WORK INSTRUCTIONS - Write out the material below exactly, with no line missing.

++++ COLLECTED DATA

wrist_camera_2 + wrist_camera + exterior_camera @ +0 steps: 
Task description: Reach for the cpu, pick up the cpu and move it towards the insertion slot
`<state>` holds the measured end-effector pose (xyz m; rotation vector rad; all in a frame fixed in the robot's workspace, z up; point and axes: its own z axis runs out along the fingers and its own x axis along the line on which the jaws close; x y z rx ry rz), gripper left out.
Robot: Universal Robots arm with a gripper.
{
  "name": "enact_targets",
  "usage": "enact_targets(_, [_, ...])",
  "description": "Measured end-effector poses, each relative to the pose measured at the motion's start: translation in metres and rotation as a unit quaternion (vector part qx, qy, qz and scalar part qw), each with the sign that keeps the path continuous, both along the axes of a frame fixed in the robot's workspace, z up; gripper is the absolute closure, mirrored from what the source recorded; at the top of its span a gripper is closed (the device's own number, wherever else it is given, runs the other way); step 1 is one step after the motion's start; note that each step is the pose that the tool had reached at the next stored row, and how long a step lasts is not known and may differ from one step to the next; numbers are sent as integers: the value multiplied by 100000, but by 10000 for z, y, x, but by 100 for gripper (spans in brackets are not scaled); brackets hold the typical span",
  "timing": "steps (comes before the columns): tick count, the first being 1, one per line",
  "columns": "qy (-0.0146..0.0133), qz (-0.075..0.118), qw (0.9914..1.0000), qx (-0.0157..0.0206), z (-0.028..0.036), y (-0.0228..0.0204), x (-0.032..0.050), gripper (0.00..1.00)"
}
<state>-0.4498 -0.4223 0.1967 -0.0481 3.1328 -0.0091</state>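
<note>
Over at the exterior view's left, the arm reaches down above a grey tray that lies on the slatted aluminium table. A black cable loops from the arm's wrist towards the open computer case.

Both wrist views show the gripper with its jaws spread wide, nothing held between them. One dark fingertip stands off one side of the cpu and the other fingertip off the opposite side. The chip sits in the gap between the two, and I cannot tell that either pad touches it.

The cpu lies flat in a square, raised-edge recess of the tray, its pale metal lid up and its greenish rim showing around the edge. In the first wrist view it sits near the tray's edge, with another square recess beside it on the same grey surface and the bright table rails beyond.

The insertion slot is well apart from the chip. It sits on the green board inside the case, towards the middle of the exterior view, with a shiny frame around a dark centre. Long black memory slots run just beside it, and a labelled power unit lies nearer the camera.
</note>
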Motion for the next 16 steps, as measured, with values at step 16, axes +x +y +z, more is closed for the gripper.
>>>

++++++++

RESULT OF THIS TASK -
wrist_camera_2 + wrist_camera + exterior_camera @ +0 steps: 
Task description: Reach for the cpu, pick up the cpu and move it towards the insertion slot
`<state>` holds the measured end-effector pose (xyz m; rotation vector rad; all in a frame fixed in the robot's workspace, z up; point and axes: its own z axis runs out along the fingers and its own x axis along the line on which the jaws close; x y z rx ry rz), gripper left out.
Robot: Universal Robots arm with a gripper.
{
  "name": "enact_targets",
  "usage": "enact_targets(_, [_, ...])",
  "description": "Measured end-effector poses, each relative to the pose measured at the motion's start: translation in metres and rotation as a unit quaternion (vector part qx, qy, qz and scalar part qw), each with the sign that keeps the path continuous, both along the axes of a frame fixed in the robot's workspace, z up; gripper is the absolute closure, mirrored from what the source recorded; at the top of its span a gripper is closed (the device's own number, wherever else it is given, runs the other way); step 1 is one step after the motion's start; note that each step is the pose that the tool had reached at the next stored row, and how long a step lasts is not known and may differ from one step to the next; numbers are sent as integers: the value multiplied by 100000, but by 10000 for z, y, x, but by 100 for gripper (spans in brackets are not scaled); brackets hold the typical span",
  "timing": "steps (comes before the columns): tick count, the first being 1, one per line",
  "columns": "qy (-0.0146..0.0133), qz (-0.075..0.118), qw (0.9914..1.0000), qx (-0.0157..0.0206), z (-0.028..0.036), y (-0.0228..0.0204), x (-0.032..0.050), gripper (0.00..1.00)"
}
<state>-0.4498 -0.4223 0.1967 -0.0481 3.1328 -0.0091</state>
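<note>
Over at the exterior view's left, the arm reaches down above a grey tray that lies on the slatted aluminium table. A black cable loops from the arm's wrist towards the open computer case.

Both wrist views show the gripper with its jaws spread wide, nothing held between them. One dark fingertip stands off one side of the cpu and the other fingertip off the opposite side. The chip sits in the gap between the two, and I cannot tell that either pad touches it.

The cpu lies flat in a square, raised-edge recess of the tray, its pale metal lid up and its greenish rim showing around the edge. In the first wrist view it sits near the tray's edge, with another square recess beside it on the same grey surface and the bright table rails beyond.

The insertion slot is well apart from the chip. It sits on the green board inside the case, towards the middle of the exterior view, with a shiny frame around a dark centre. Long black memory slots run just beside it, and a labelled power unit lies nearer the camera.
</note>
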Motion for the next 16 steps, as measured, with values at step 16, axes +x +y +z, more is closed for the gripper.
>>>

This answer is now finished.